The higher people are in the favor of God, the more tender they are.
[Gentleness] has nothing to do with weakness, timidity, indifference, or cowardice. It was used of wild animals that were tamed, especially of horses that were broken and trained. Such an animal still has his strength and spirit, but its will is under the control of its master… Meekness is power under control. Biblical gentleness is power under the control of God.
Meekness is not to be confused with weakness: the meek are not simply submissive because they lack the resources to be anything else. Meekness is quite compatible with great strength and ability as humans measure strength, but whatever strength or weakness the meek person has is accompanied by humility and a genuine dependence on God. True meekness may be a quality of the strong, those who could assert themselves but choose not to do so.

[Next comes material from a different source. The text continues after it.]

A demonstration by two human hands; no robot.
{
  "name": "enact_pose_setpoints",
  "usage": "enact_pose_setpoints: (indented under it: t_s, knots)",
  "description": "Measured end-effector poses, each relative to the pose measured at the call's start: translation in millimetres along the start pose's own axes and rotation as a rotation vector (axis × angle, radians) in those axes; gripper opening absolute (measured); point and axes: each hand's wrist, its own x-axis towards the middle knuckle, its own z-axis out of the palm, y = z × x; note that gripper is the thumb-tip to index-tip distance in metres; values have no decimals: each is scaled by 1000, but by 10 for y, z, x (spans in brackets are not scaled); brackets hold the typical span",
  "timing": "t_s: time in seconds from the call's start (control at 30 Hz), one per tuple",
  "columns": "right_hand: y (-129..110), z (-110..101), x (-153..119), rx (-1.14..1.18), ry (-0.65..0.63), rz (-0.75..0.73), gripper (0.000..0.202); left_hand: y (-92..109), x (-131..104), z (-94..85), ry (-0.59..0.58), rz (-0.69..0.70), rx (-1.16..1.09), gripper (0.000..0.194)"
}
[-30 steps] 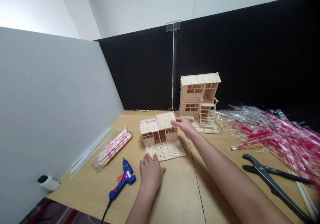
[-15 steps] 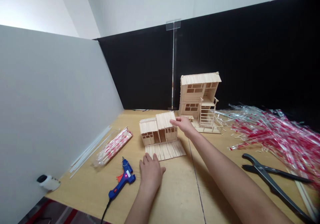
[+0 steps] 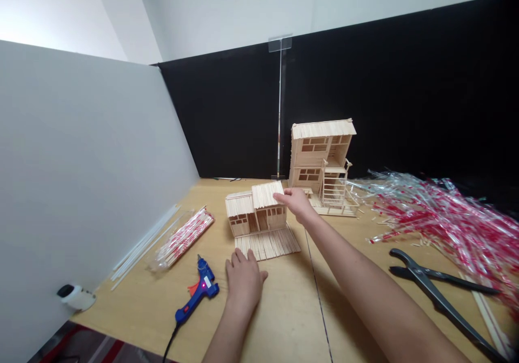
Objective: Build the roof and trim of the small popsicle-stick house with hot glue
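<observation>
A small model house (image 3: 239, 206) made of thin wooden sticks stands mid-table, with a slatted porch floor (image 3: 267, 244) in front of it. My right hand (image 3: 298, 203) grips the right end of its roof, thumb on top and the other fingers partly hidden behind. My left hand (image 3: 244, 279) lies flat on the table, fingers spread, its tips by the porch's front edge; whether they touch it I cannot tell. Behind to the right rises a taller two-storey stick house (image 3: 314, 152) with a ladder-like stair.
A blue glue gun (image 3: 198, 292) lies left of my left hand. Farther left are a bag of sticks (image 3: 186, 237), white rods (image 3: 144, 246) and a white bottle (image 3: 78, 297). On the right lie black-handled pliers (image 3: 432, 284) and a heap of red-and-clear wrappers (image 3: 438, 217). A black panel (image 3: 227, 114) closes the back.
Both hands and the small house hold nearly the same places. The whole view has shifted very slightly.
</observation>
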Motion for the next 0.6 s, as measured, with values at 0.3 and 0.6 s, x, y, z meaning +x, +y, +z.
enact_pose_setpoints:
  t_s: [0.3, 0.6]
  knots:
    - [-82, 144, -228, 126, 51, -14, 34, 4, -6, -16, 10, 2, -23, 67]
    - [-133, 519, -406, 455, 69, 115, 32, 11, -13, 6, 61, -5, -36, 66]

Tenderness will win hearts so hardened that nothing else can move them. Truth spoken in love goes directly to the heart of the hearer and calls forth a kind response… It overcomes prejudice and hardness… It melts and wins where the most logical argument, the most terrible warning, and the severest threatening would produce no more impression than the falling of dew upon a block of granite (Wilson Hogg).
Most churches have plenty of strong personalities but a shortage of gentleness (Marshall Shelly).

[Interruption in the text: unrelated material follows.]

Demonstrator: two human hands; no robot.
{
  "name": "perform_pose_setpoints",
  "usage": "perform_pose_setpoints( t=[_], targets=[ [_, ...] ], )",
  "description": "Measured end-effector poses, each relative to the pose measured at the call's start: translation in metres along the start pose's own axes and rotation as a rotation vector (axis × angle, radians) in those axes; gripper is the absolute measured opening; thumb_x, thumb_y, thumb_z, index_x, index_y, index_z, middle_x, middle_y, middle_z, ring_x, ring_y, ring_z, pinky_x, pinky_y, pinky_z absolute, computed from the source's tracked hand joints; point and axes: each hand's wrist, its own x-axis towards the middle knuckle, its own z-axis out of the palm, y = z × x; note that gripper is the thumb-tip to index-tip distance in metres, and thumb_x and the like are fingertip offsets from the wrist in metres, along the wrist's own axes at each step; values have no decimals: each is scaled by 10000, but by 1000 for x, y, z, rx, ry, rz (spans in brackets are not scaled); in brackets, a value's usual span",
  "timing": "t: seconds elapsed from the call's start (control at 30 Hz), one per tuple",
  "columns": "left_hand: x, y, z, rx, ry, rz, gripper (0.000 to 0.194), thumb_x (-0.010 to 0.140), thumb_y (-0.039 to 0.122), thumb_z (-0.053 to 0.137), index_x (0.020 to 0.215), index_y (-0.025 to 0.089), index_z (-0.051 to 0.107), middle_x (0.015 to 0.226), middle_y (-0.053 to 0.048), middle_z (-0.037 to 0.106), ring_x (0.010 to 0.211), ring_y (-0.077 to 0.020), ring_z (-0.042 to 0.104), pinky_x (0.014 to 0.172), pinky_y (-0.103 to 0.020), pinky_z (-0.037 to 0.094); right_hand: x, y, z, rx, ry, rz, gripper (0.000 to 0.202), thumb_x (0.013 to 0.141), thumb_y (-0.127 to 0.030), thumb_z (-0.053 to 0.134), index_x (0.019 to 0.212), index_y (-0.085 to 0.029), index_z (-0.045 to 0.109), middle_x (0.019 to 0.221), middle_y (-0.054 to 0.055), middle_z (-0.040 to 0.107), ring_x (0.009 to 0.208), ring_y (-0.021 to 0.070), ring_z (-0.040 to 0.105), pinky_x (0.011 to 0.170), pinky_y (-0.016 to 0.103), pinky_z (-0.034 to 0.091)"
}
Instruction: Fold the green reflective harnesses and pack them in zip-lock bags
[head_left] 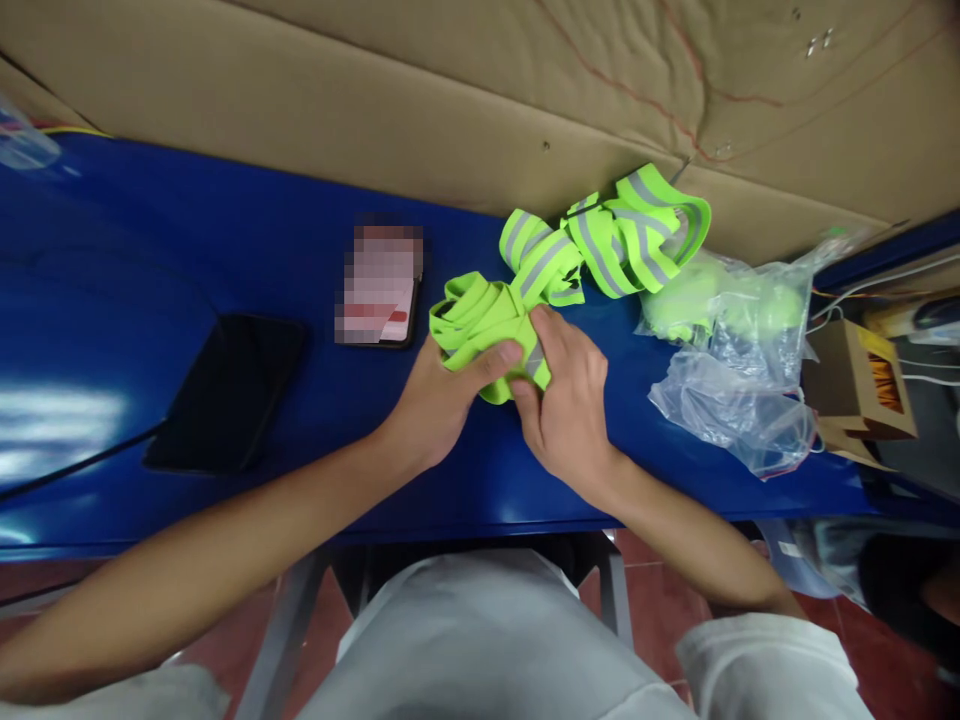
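A bunched neon-yellow reflective strap [484,320] with grey stripes is held between both hands above the blue table. My left hand [442,400] is closed round its left and lower side, the thumb pressed across the front. My right hand [570,390] grips the right side of the same bundle, thumb below and fingers on top; part of the strap is hidden by the fingers. Just behind the bundle, more loops of reflective strap [600,245] lie against the brown panel, partly touching the held piece.
A phone-like device with a blurred screen [379,285] lies left of the hands, and a black phone or tablet [225,395] with a cable farther left. Clear plastic bags [735,410], some holding neon material, lie at right beside an open cardboard box [862,385]. A brown padded panel [337,110] borders the back.
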Motion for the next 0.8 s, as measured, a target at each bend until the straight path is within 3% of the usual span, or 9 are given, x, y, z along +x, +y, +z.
perform_pose_setpoints(
  t=[0.1,0.2,0.27,0.33,0.4,0.47,0.53,0.67,0.8],
  targets=[
    [4,3,-1,7,-8,-15,398,784,360,902,1131,243,748,1187,-23,773,1105,-199,732,973,-294,610,8,-4,-17,0,-150,-46,737,1069,-468,478,1686,-224,158,1664,190,394,1546,348,391,1228,580,384],
    [6,3,-3,12,-56,-66,447,752,383,921,1139,228,759,1151,-43,782,1051,-227,750,933,-327,639,2,2,-63,-4,-228,-61,705,1057,-482,500,1681,-266,254,1701,127,359,1569,358,362,1271,579,338],
    [5,2,-4,13,-100,-126,482,703,381,951,1117,217,766,1097,-42,786,1000,-231,756,875,-328,650,-24,19,-103,-129,-23,104,695,1026,-464,560,1665,-342,315,1696,30,385,1567,386,355,1288,574,317],
    [1,0,-4,11,-160,-188,519,666,361,972,1117,209,763,1068,-42,785,976,-232,755,833,-316,647,-66,47,-144,-304,441,364,540,1024,-409,556,1559,-442,490,1569,-47,538,1454,363,512,1189,505,453],
    [-4,-3,-4,-2,-244,-242,561,642,306,985,1141,209,750,1078,-44,782,967,-216,751,816,-284,634,-113,79,-175,-524,783,441,492,905,-329,746,1353,-519,674,1323,-29,709,1269,338,656,986,467,573],
    [-10,-6,-2,-37,-345,-299,592,614,233,995,1142,217,728,1074,-34,778,941,-183,747,801,-247,617,-149,105,-192,-503,688,645,423,869,-294,799,1238,-497,756,1168,22,764,1165,339,717,946,446,581],
    [-17,-11,1,-63,-452,-352,598,584,161,998,1101,219,703,1030,-13,767,899,-153,737,802,-232,605,-163,117,-188,-242,507,834,304,842,-300,832,1134,-382,820,1033,75,783,976,329,770,830,442,613],
    [-27,-18,7,-19,-592,-449,640,556,131,1000,1074,211,634,978,-11,750,881,-160,729,815,-273,603,-132,95,-136,283,554,834,128,829,-374,849,934,-386,777,732,9,712,523,204,681,512,343,570],
    [-32,-18,11,88,-670,-502,588,571,204,1006,1039,188,650,1009,-44,760,945,-202,739,858,-315,600,-89,41,-78,595,441,800,165,1015,-418,607,1156,-399,690,1078,-14,787,942,248,802,837,432,684]
  ],
)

The Greek word the Bible often translates “gentle” is epiekes. It technically has a richer meaning than any English word. In the language of the day, it was used in a way similar to being kind, courteous or tolerant. Patience to endue injustice, mistreatment or disgrace. Yielding. Willingness to remain self-controlled when wronged. Humility. Someone once said it could be called “graciousness of humility.” This word shows up when describing the character of an elder who must not be “pugnacious, but gentle (epiekes)” (1 Tim. 3:3). In Titus 3:2 we are “to malign no one, to be peaceable, gentle (epiekes).” James tells us the wisdom that comes down from above is, “First pure, then peaceable, gentle” (epiekes). In Philippians 4:5 we are to “let [our] gentle (epiekes) spirit be known to all men.”
Gentleness imitates the character of Christ. Paul pleaded with the Corinthian church “by the meekness and gentleness of Christ” (2 Cor. 10:1). Jesus came down to earth as Almighty God for 33 years. Has there ever been or will there ever be and individual gentler than Him? The more you conform to the image of Jesus, the gentler you will become.

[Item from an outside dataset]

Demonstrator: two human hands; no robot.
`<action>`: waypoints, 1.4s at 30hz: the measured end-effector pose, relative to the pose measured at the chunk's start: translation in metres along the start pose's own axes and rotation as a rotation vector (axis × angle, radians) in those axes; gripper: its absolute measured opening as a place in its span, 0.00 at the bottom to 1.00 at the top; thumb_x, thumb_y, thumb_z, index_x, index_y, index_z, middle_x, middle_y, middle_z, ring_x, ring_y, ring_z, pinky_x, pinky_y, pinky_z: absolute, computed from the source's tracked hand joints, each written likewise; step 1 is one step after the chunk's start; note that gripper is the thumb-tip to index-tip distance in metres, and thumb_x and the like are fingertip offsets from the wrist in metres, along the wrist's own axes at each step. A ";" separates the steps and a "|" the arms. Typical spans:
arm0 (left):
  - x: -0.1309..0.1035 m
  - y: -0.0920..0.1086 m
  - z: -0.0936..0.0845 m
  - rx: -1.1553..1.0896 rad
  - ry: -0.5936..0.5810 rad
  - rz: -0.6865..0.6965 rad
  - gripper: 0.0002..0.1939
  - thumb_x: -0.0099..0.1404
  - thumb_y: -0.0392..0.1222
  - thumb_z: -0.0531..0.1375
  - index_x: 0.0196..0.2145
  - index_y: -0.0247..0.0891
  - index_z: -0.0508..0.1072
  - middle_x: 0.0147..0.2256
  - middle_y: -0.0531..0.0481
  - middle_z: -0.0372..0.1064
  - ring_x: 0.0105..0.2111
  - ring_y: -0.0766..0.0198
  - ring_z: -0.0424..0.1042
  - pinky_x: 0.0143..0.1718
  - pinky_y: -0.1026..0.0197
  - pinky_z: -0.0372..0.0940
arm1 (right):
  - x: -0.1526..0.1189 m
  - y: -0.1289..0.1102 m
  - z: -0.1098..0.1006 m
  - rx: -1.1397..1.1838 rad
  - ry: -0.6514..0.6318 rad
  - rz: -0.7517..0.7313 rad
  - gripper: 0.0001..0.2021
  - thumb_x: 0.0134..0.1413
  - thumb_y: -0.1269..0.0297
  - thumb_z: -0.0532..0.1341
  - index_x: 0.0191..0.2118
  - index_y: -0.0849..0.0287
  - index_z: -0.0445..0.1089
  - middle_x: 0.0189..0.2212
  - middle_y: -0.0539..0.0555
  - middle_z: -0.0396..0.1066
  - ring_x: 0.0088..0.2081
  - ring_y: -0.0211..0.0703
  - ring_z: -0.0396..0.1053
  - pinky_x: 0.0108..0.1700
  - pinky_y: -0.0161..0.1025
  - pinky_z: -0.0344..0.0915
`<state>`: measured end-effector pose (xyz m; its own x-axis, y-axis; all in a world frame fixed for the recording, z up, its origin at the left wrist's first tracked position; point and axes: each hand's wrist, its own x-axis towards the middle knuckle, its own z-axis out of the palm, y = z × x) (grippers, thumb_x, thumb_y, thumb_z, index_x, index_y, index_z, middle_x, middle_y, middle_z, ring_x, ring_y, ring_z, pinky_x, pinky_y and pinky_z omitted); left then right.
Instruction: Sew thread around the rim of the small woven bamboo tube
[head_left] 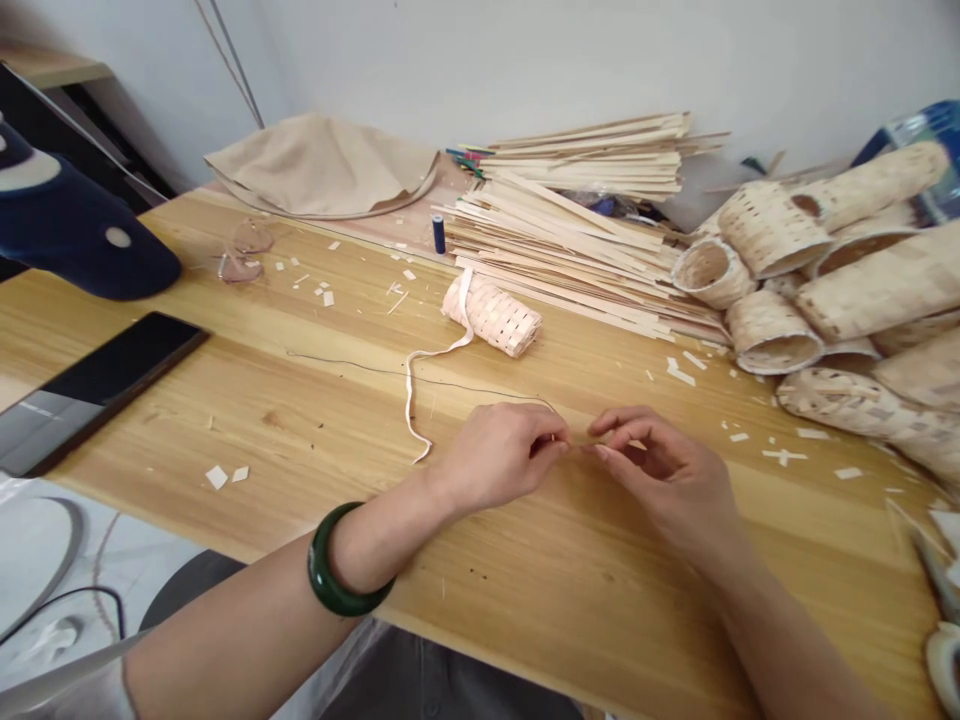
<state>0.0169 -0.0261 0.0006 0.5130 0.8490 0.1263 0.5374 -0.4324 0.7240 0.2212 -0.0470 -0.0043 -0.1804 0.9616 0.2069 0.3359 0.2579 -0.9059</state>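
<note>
A thin dark thread (442, 383) runs across the wooden table and up to my left hand (499, 450), which has a green bangle at its wrist. The thumb and forefinger of that hand are pinched on the thread's end. Just to the right, my right hand (667, 480) holds its thumb and forefinger together, the tips almost meeting the left ones. What lies between those tips is too small to make out. Beyond my hands a small woven wood-strip tube (495, 315) lies on its side, with a white ribbon (410, 385) trailing from it over the table.
Bundles of thin wood strips (562, 240) lie at the back by a blue thread spool (439, 234). Woven tubes (776, 330) are piled at right, above scissors (937, 590). A phone (105, 385), pink-framed glasses (244, 255) and a beige cloth (322, 165) occupy the left side.
</note>
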 end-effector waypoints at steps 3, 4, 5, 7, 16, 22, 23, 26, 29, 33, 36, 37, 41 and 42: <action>-0.001 0.002 -0.001 0.004 -0.044 0.025 0.09 0.67 0.37 0.57 0.33 0.37 0.77 0.31 0.51 0.76 0.29 0.65 0.71 0.30 0.64 0.57 | 0.000 0.000 0.004 0.067 0.019 0.093 0.06 0.55 0.66 0.67 0.29 0.55 0.69 0.32 0.50 0.72 0.34 0.35 0.72 0.38 0.32 0.71; -0.001 0.003 -0.001 0.007 -0.062 0.039 0.09 0.68 0.37 0.57 0.34 0.37 0.78 0.32 0.51 0.76 0.29 0.65 0.71 0.30 0.64 0.57 | 0.000 -0.001 0.005 0.071 0.028 0.116 0.06 0.54 0.66 0.67 0.30 0.55 0.69 0.30 0.50 0.72 0.32 0.35 0.72 0.36 0.32 0.72; -0.001 0.003 -0.001 0.010 -0.080 0.055 0.10 0.68 0.37 0.56 0.34 0.37 0.78 0.32 0.51 0.76 0.30 0.65 0.71 0.31 0.64 0.58 | 0.000 -0.002 0.005 0.068 0.042 0.130 0.06 0.53 0.66 0.67 0.32 0.55 0.69 0.29 0.49 0.72 0.31 0.36 0.72 0.34 0.32 0.72; -0.002 0.004 -0.001 0.019 -0.109 0.081 0.10 0.68 0.36 0.56 0.35 0.38 0.77 0.31 0.52 0.76 0.29 0.65 0.70 0.31 0.64 0.58 | 0.002 -0.003 0.005 0.044 0.087 0.134 0.08 0.51 0.66 0.67 0.35 0.55 0.68 0.29 0.49 0.71 0.30 0.37 0.72 0.33 0.34 0.73; -0.002 0.004 -0.005 0.029 -0.117 0.103 0.10 0.67 0.35 0.55 0.31 0.38 0.75 0.28 0.54 0.74 0.26 0.67 0.67 0.28 0.64 0.55 | 0.003 0.001 0.002 -0.274 0.115 -0.032 0.09 0.52 0.70 0.60 0.40 0.55 0.66 0.31 0.51 0.70 0.32 0.42 0.74 0.39 0.43 0.76; -0.001 0.005 -0.006 -0.065 -0.110 0.059 0.09 0.65 0.35 0.56 0.31 0.38 0.75 0.27 0.53 0.73 0.26 0.67 0.66 0.29 0.64 0.55 | 0.001 0.004 0.002 -0.372 0.113 -0.089 0.10 0.55 0.69 0.58 0.44 0.56 0.65 0.32 0.51 0.70 0.31 0.40 0.74 0.37 0.41 0.75; -0.001 0.005 -0.005 -0.135 -0.110 0.015 0.08 0.65 0.36 0.57 0.31 0.38 0.75 0.26 0.53 0.72 0.25 0.67 0.66 0.28 0.65 0.55 | 0.002 0.005 0.002 -0.397 0.129 -0.090 0.10 0.54 0.69 0.58 0.43 0.56 0.66 0.32 0.51 0.70 0.30 0.40 0.73 0.36 0.41 0.75; 0.003 0.003 -0.004 -0.487 -0.192 -0.209 0.08 0.65 0.41 0.58 0.31 0.36 0.73 0.25 0.54 0.71 0.20 0.70 0.63 0.24 0.66 0.56 | 0.005 0.008 -0.002 -0.431 0.186 -0.110 0.10 0.53 0.69 0.58 0.42 0.56 0.67 0.32 0.52 0.70 0.31 0.41 0.72 0.35 0.40 0.73; 0.006 -0.004 -0.011 -0.666 -0.338 -0.342 0.10 0.64 0.44 0.59 0.32 0.34 0.74 0.20 0.56 0.67 0.16 0.73 0.58 0.20 0.68 0.54 | 0.012 0.014 -0.009 -0.412 0.297 -0.074 0.09 0.52 0.68 0.58 0.41 0.56 0.69 0.33 0.52 0.69 0.32 0.42 0.71 0.36 0.42 0.73; 0.004 -0.016 -0.040 -0.407 -0.332 -0.265 0.11 0.61 0.43 0.62 0.31 0.32 0.79 0.17 0.58 0.60 0.18 0.73 0.55 0.20 0.69 0.50 | 0.023 0.025 -0.035 -0.411 0.516 0.042 0.10 0.48 0.66 0.59 0.39 0.57 0.70 0.34 0.54 0.70 0.33 0.45 0.71 0.36 0.44 0.71; -0.013 -0.022 -0.072 -0.232 -0.247 -0.261 0.15 0.63 0.48 0.61 0.29 0.33 0.81 0.17 0.57 0.60 0.19 0.72 0.55 0.21 0.68 0.50 | 0.031 0.032 -0.065 -0.433 0.673 0.106 0.10 0.42 0.70 0.61 0.35 0.57 0.69 0.30 0.55 0.69 0.30 0.45 0.69 0.34 0.45 0.68; -0.023 -0.024 -0.082 -0.181 -0.198 -0.265 0.15 0.63 0.48 0.61 0.29 0.34 0.81 0.18 0.56 0.63 0.20 0.71 0.58 0.22 0.67 0.52 | 0.033 0.034 -0.075 -0.443 0.733 0.125 0.10 0.41 0.71 0.61 0.34 0.57 0.68 0.28 0.55 0.68 0.28 0.45 0.68 0.34 0.46 0.66; -0.073 -0.038 -0.120 0.136 0.087 -0.349 0.15 0.63 0.50 0.61 0.30 0.37 0.81 0.26 0.51 0.73 0.25 0.66 0.67 0.26 0.65 0.57 | 0.040 0.042 -0.106 -0.477 0.961 0.176 0.08 0.36 0.74 0.61 0.27 0.55 0.64 0.24 0.54 0.65 0.23 0.41 0.61 0.31 0.51 0.62; -0.088 -0.043 -0.126 0.233 0.157 -0.359 0.15 0.64 0.50 0.60 0.29 0.38 0.81 0.27 0.50 0.73 0.25 0.66 0.68 0.26 0.65 0.57 | 0.041 0.044 -0.110 -0.487 0.996 0.194 0.09 0.36 0.74 0.61 0.26 0.54 0.64 0.22 0.54 0.65 0.22 0.41 0.59 0.31 0.51 0.61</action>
<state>-0.1357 -0.0439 0.0445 0.1689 0.9856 0.0094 0.8083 -0.1440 0.5709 0.3307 0.0140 0.0053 0.6598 0.5796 0.4783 0.6425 -0.1050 -0.7591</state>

Gentleness says I will fight God’s wars God’s way. I can trust that His way of graciousness is right without resorting to manipulation or intimidation. It says I can bear up under abuse and not be mad at the world in the process. It says my testimony to Christ is more important than winning at any cost. It says His Spirit is working in me, producing the fruit of gentleness. As a matter of fact, gentleness is so important that Paul says in Philippians 4:5 that it should “be known to all men.”
The meek man is not a human mouse afflicted with a sense of his own inferiority. Rather he may be in his moral life as bold as a lion and as strong as Samson; but he has stopped being fooled about himself. He has accepted God’s estimate of his own life. He knows he is as weak and helpless as God declared him to be, but paradoxically, he knows at the same time that he is in the sight of God of more importance than angels. In himself, nothing; in God, everything. That is his motto.
Rudeness, yelling, anger, and swearing are a weak man’s imitation of strength.